Now I’m older, I don’t get scabs very often; so I was quite shocked and secretly delighted I got another one after falling off my bike on the way to work. It was late in the evening, while I was watching TV that my hand reminded me of it as I rubbed my elbow, its coarse, crumbly feel contrasting against my smooth skin. I had a habit of biting my nails, so I struggled to get a good grip on it. Once I had it under my bitten nail, I flicked up the edge of the scab; shivering as the sting wisped up my arm. I pinched the dried skin and pulled gently. As it peeled backwards, the vulnerable, bloody pink flesh underneath was revealed. I poked it gingerly, still pinching its protector between my thumb and fingers; taking a sharp intake of breath as blood seeped out in droplets. I examined the scab with a weird sort of gratification. It was big, much bigger than I thought it was.

Yet this wasn’t the whole scab.

I placed it carefully on my knee and felt the prickling wound once more. The sides of the scab is still stuck around the edge of the wound, sharp and jagged. I began to pick them off. However, one was stubborn. I gripped it with the tips of my fingers and pulled.

Too hard.  

The scab ripped itself up my arm, splitting my skin all the way up to my shoulder, getting wider as it grew.  I smiled, I loved this part. I tugged the length of skin across my chest, under my shirt and down one side. Blood poured down my body, sticking my shirt to the wound and binding itself to me as it clotted. The length of skin had grown to be the size of A4 paper and was deep enough to put the tip of my finger in. I lifted up my crusty shirt above my stomach, and tore the skin off; relishing in the sensation of my skin ripping apart, pulling away from my muscles and splitting off at the end.
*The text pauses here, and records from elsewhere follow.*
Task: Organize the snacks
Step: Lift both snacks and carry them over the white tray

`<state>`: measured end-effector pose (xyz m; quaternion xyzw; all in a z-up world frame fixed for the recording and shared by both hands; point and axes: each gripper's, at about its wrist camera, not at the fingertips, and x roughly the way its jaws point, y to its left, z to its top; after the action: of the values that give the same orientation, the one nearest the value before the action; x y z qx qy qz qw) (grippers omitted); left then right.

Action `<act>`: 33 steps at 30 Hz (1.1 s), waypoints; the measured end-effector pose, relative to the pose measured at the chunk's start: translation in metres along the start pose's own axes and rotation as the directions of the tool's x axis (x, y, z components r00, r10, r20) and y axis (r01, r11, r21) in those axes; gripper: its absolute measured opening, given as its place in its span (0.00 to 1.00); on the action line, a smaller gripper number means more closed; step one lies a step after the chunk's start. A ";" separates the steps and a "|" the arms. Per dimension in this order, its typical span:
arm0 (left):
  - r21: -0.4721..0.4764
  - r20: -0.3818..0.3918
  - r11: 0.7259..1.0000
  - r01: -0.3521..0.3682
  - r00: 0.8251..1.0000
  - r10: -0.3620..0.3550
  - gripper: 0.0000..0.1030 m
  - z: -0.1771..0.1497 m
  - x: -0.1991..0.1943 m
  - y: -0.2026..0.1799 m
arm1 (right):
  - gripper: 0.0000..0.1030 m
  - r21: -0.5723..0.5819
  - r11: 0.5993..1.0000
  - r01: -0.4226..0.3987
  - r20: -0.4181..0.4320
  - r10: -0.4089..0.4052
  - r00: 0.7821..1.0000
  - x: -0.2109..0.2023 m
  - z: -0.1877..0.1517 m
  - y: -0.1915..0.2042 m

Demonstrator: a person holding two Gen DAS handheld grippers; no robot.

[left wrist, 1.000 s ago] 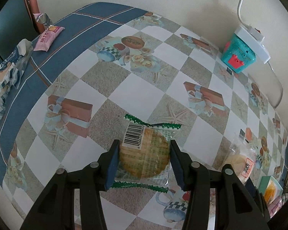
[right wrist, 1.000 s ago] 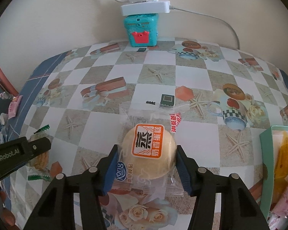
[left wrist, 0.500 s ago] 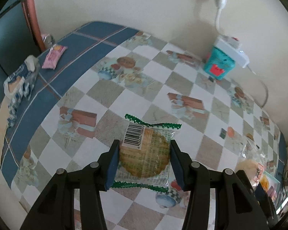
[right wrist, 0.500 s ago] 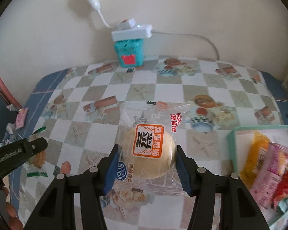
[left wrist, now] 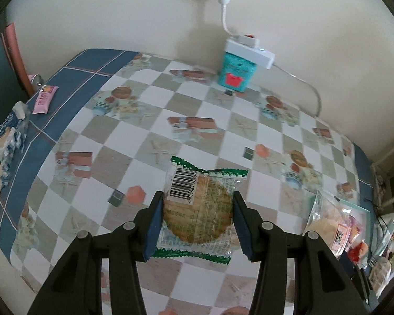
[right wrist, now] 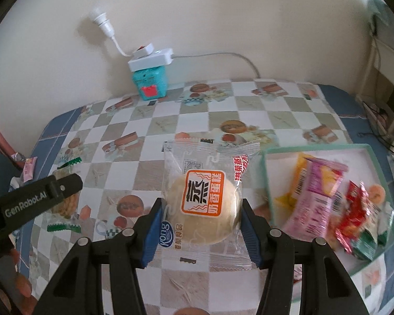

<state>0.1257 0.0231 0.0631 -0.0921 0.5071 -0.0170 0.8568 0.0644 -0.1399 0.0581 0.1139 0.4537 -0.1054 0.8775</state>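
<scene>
Left hand-held gripper (left wrist: 197, 216) clamping a wrapped cracker (left wrist: 198, 211), right hand-held gripper (right wrist: 199, 221) clamping a steamed cake packet (right wrist: 203, 202), snack-filled tray (right wrist: 380, 157) alongside (edge cut off), teal box (right wrist: 151, 85) by the wall.

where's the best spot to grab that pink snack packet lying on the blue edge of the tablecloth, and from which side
Probably across the narrow middle of the pink snack packet, coming from above. It lies flat on the tablecloth, long and slim, so fingers closing on its two long sides would span the short width; the crimped ends look too thin to hold. A silver wrapper sits near its far end.
</scene>
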 end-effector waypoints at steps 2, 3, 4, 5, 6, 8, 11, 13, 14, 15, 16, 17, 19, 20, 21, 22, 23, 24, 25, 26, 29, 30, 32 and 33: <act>-0.001 -0.001 1.000 0.026 1.000 -0.026 0.50 -0.003 -0.004 -0.005 | 0.56 0.022 1.000 0.005 0.004 -0.005 1.000 -0.006 -0.002 -0.012; 0.003 -0.001 0.999 0.036 0.999 -0.036 0.50 -0.005 -0.006 -0.008 | 0.56 0.033 0.999 0.008 0.005 -0.008 1.000 -0.009 -0.003 -0.018; 0.008 -0.001 0.999 0.042 0.999 -0.042 0.50 -0.006 -0.008 -0.012 | 0.56 0.053 0.999 0.014 0.007 -0.015 1.000 -0.012 -0.003 -0.027; 0.014 -0.001 0.999 0.048 0.999 -0.048 0.50 -0.008 -0.009 -0.016 | 0.56 0.072 0.997 0.021 0.009 -0.022 1.000 -0.014 -0.002 -0.036; 0.028 0.000 0.998 0.059 0.998 -0.059 0.50 -0.010 -0.011 -0.023 | 0.56 0.096 0.995 0.029 0.012 -0.031 0.999 -0.017 -0.002 -0.046; 0.054 -0.004 0.995 0.083 0.997 -0.083 0.50 -0.014 -0.014 -0.036 | 0.56 0.136 0.989 0.050 0.018 -0.053 0.998 -0.023 -0.001 -0.065; 0.111 -0.018 0.986 0.122 0.993 -0.120 0.50 -0.024 -0.017 -0.066 | 0.56 0.196 0.975 0.105 0.017 -0.111 0.994 -0.030 0.001 -0.100; 0.155 -0.037 0.976 0.153 0.988 -0.149 0.50 -0.033 -0.017 -0.088 | 0.56 0.240 0.959 0.150 0.011 -0.157 0.988 -0.035 0.001 -0.126; 0.175 -0.047 0.970 0.168 0.986 -0.162 0.50 -0.037 -0.017 -0.098 | 0.56 0.261 0.951 0.167 0.008 -0.175 0.984 -0.037 0.000 -0.137; 0.195 -0.057 0.964 0.183 0.983 -0.175 0.50 -0.040 -0.018 -0.109 | 0.56 0.283 0.942 0.183 0.004 -0.192 0.981 -0.039 0.000 -0.149; 0.223 -0.070 0.954 0.200 0.980 -0.189 0.50 -0.046 -0.018 -0.123 | 0.56 0.312 0.929 0.200 -0.002 -0.210 0.978 -0.042 -0.002 -0.164; 0.245 -0.077 0.947 0.206 0.978 -0.193 0.50 -0.050 -0.019 -0.134 | 0.56 0.334 0.919 0.210 -0.007 -0.221 0.975 -0.044 -0.003 -0.175; 0.307 -0.087 0.929 0.208 0.978 -0.190 0.50 -0.060 -0.020 -0.158 | 0.56 0.382 0.894 0.233 -0.022 -0.244 0.970 -0.047 -0.007 -0.199; 0.333 -0.090 0.920 0.207 0.978 -0.188 0.50 -0.064 -0.020 -0.167 | 0.56 0.397 0.885 0.241 -0.028 -0.251 0.968 -0.049 -0.009 -0.207; 0.357 -0.095 0.911 0.208 0.978 -0.186 0.50 -0.069 -0.020 -0.177 | 0.56 0.410 0.878 0.248 -0.033 -0.257 0.966 -0.050 -0.011 -0.215; 0.383 -0.106 0.899 0.214 0.977 -0.187 0.50 -0.075 -0.020 -0.188 | 0.56 0.424 0.869 0.255 -0.037 -0.264 0.964 -0.051 -0.013 -0.223; 0.397 -0.114 0.891 0.220 0.975 -0.190 0.50 -0.079 -0.019 -0.195 | 0.56 0.431 0.864 0.259 -0.040 -0.268 0.963 -0.051 -0.014 -0.228; 0.415 -0.128 0.880 0.231 0.972 -0.195 0.50 -0.085 -0.017 -0.204 | 0.56 0.439 0.859 0.263 -0.042 -0.273 0.961 -0.052 -0.016 -0.233; 0.426 -0.137 0.874 0.234 0.972 -0.193 0.50 -0.089 -0.016 -0.210 | 0.56 0.453 0.850 0.268 -0.048 -0.277 0.960 -0.053 -0.018 -0.240; 0.439 -0.144 0.868 0.234 0.971 -0.189 0.50 -0.094 -0.015 -0.215 | 0.56 0.460 0.846 0.271 -0.053 -0.279 0.959 -0.052 -0.019 -0.244; 0.472 -0.167 0.851 0.231 0.971 -0.171 0.50 -0.108 -0.007 -0.228 | 0.56 0.481 0.833 0.274 -0.067 -0.276 0.959 -0.050 -0.023 -0.256; 0.477 -0.183 0.846 0.236 0.969 -0.167 0.50 -0.113 -0.002 -0.232 | 0.56 0.484 0.830 0.278 -0.076 -0.276 0.958 -0.048 -0.024 -0.259; 0.475 -0.211 0.844 0.250 0.963 -0.166 0.50 -0.119 0.007 -0.237 | 0.56 0.485 0.826 0.286 -0.095 -0.275 0.957 -0.043 -0.027 -0.263; 0.471 -0.231 0.843 0.260 0.959 -0.167 0.50 -0.121 0.012 -0.239 | 0.56 0.485 0.826 0.289 -0.108 -0.271 0.956 -0.039 -0.029 -0.265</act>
<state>0.0410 -0.2299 0.0381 0.0771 0.5476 -0.2504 0.7946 -0.0560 -0.3802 0.0461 0.2690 0.4384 -0.3437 0.7857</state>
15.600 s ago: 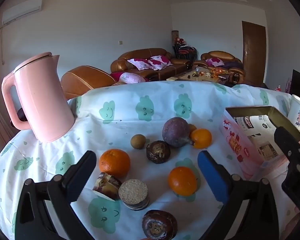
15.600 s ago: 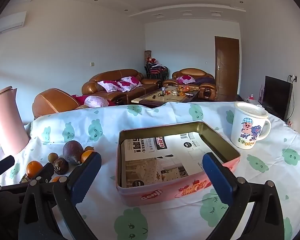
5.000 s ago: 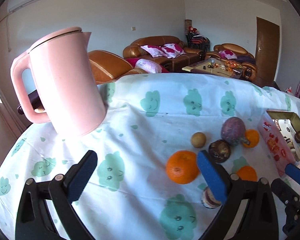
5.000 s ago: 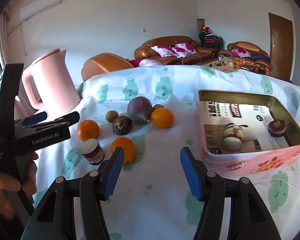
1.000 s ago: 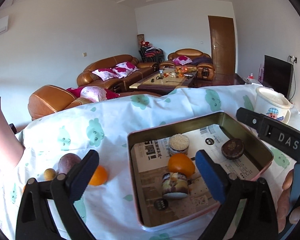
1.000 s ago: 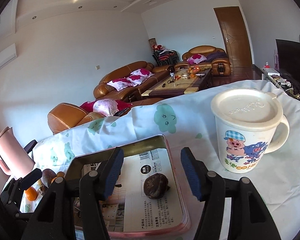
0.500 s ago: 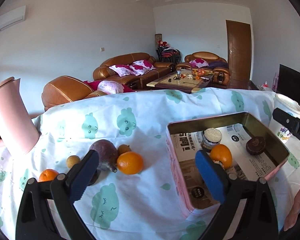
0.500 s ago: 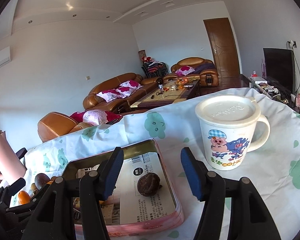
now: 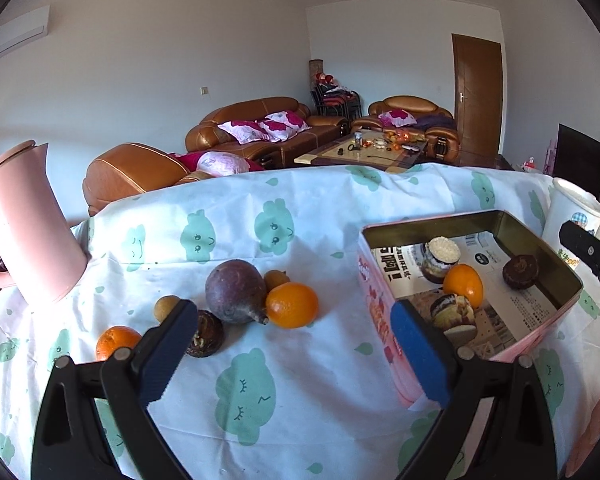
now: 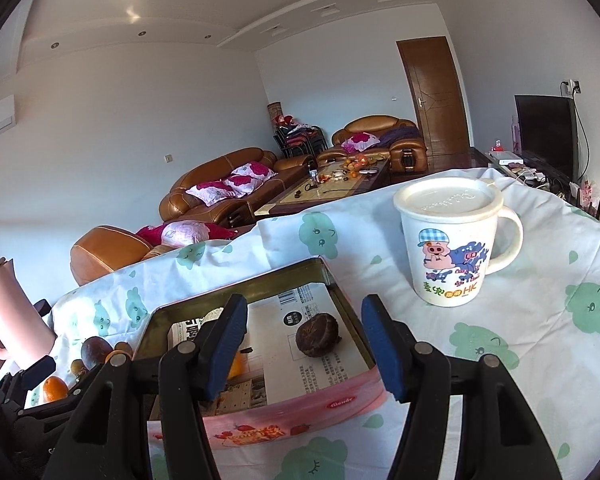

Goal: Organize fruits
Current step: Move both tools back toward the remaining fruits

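Observation:
A pink tin box (image 9: 380, 320) (image 10: 284, 404) stands on the table at the right. It holds an orange (image 9: 463, 285), a dark brown fruit (image 9: 520, 271) (image 10: 317, 334) and two round cakes (image 9: 442, 256). On the cloth to its left lie an orange (image 9: 292, 305), a purple fruit (image 9: 236, 290), a dark brown fruit (image 9: 205, 334), a second orange (image 9: 116, 341) and two small brown fruits (image 9: 166, 305). My left gripper (image 9: 292, 352) is open and empty, above the cloth between the loose fruits and the box. My right gripper (image 10: 304, 344) is open and empty over the box's near right corner.
A pink kettle (image 9: 20, 232) (image 10: 4, 312) stands at the table's left. A white lidded cartoon mug (image 10: 452, 240) (image 9: 572, 212) stands right of the box. The table has a white cloth (image 9: 236, 220) with green clouds. Brown sofas stand beyond the table's far edge.
My left gripper has swung left, away from the box and toward the loose fruits, still open. My right gripper has stayed open over the box's right part and pulled back slightly.

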Action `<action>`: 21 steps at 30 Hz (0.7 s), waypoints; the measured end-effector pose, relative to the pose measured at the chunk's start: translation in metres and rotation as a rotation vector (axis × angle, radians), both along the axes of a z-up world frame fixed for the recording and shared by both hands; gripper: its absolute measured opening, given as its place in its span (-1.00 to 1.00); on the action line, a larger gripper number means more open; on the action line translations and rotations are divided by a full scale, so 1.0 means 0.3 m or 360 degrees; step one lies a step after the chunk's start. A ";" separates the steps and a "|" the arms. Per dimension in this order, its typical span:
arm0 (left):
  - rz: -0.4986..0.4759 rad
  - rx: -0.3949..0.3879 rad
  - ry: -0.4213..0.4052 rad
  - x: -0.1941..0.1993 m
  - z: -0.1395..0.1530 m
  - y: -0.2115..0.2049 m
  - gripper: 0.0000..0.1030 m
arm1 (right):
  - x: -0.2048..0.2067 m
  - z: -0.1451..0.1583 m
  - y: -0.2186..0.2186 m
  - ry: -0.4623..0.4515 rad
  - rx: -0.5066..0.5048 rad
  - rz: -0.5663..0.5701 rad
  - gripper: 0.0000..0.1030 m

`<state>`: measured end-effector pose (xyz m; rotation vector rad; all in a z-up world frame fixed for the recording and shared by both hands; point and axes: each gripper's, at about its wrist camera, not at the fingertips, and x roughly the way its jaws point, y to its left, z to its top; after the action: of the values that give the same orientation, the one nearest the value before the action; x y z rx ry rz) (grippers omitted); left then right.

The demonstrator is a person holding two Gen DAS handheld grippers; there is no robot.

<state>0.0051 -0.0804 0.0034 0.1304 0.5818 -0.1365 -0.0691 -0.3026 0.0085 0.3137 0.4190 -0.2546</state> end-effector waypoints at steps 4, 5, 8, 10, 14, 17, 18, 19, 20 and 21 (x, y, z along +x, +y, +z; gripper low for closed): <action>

I sat back in my chair, holding the sheet of skin with a dazed expression. I felt content. I felt satisfied. I felt at ease.

I like to pick my scabs.

2 comments:

  1. Really good story. Fits in well with the Halloween theme due to it being grusome, and also scary if afraid of blood and scabs!!
    I like the way there is a circular feel to the fiction with the beginning and ending being the same. It reminds the reader that it is a flash fiction story but also gives it a complete feel.
    Use of adjectives and alliteration is detailed and well included. "Coarse, crumbly feel contrasting" makes the reader feel as though they are the one picking the scabs as it is so well described and leaves a big, grusome impact on the reader.

    The use of first person invlolves the audience and creates a bigger impact due to them feeling as though they themselves are apart of the situation. By the reader feeling as though they are the ones picking the scabs it makes it much more suitable for Halloween as it is more grusome and scary to read.

    ReplyDelete
  2. I like this story. You have used a good range of adjectives and sentence types. Its perfect for the auidence as everyone can relate to scabs. its extrememly grusome which fits in with the purpose of this story.